# [DIRECTIONS FOR THIS TASK]
Pull every "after" line out of the data below.

--------------------------------------------------

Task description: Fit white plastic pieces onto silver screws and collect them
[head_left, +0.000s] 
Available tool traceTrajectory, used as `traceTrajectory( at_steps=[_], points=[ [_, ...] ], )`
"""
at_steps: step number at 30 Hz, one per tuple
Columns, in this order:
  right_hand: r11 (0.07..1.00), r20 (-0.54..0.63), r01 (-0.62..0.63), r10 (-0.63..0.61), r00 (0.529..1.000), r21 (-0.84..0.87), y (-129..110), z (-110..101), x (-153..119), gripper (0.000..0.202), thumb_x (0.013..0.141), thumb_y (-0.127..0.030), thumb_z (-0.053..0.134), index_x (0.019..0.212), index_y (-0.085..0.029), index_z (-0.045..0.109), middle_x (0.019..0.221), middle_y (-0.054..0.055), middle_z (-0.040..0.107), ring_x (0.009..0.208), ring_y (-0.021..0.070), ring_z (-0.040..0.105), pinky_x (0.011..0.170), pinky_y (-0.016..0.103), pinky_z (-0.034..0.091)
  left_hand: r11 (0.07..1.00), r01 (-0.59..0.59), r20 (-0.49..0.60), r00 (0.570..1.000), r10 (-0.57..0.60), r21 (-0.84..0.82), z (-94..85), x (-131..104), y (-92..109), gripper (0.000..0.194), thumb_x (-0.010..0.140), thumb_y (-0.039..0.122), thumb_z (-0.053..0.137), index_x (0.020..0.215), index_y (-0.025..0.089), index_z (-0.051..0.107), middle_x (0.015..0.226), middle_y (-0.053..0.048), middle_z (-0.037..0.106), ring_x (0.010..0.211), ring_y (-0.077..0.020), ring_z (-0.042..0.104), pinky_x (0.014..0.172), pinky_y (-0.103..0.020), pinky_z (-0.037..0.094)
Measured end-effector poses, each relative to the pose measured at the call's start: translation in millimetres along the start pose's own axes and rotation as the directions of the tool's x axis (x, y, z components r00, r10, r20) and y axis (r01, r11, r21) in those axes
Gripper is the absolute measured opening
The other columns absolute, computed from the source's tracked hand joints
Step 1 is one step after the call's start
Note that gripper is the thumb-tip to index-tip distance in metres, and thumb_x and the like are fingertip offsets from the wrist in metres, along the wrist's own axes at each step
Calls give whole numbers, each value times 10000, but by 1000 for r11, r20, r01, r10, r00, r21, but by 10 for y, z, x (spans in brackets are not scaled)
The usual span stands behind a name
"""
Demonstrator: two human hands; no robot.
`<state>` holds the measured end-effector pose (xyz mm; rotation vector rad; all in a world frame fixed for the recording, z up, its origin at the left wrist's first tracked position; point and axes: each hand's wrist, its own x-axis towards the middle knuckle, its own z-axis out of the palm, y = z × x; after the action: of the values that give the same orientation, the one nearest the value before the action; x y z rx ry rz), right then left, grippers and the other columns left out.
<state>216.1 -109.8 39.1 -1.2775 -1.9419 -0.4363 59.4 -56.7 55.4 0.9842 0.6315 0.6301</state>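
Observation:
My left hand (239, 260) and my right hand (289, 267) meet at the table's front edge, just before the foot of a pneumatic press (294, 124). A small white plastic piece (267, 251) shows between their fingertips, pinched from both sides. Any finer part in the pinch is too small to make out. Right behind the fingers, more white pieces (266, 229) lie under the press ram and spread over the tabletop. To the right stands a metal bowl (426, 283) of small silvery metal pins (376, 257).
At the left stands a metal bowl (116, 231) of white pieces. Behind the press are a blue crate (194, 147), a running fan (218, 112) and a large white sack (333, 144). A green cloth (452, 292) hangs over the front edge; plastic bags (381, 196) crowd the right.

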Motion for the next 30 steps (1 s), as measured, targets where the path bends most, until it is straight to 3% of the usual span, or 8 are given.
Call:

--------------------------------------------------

# [SOLUTION TO THE PROBLEM]
Step 1 is one step after the call's start
`<state>` holds the measured end-effector pose (xyz mm; rotation vector rad; all in a world frame fixed for the recording, z up, its origin at the left wrist's first tracked position; point and axes: each hand's wrist, its own x-axis towards the middle knuckle, its own z-axis out of the palm, y = z × x; after the action: of the values that give the same orientation, the one nearest the value before the action; x y z rx ry rz), right then left, grippers and the other columns left out.

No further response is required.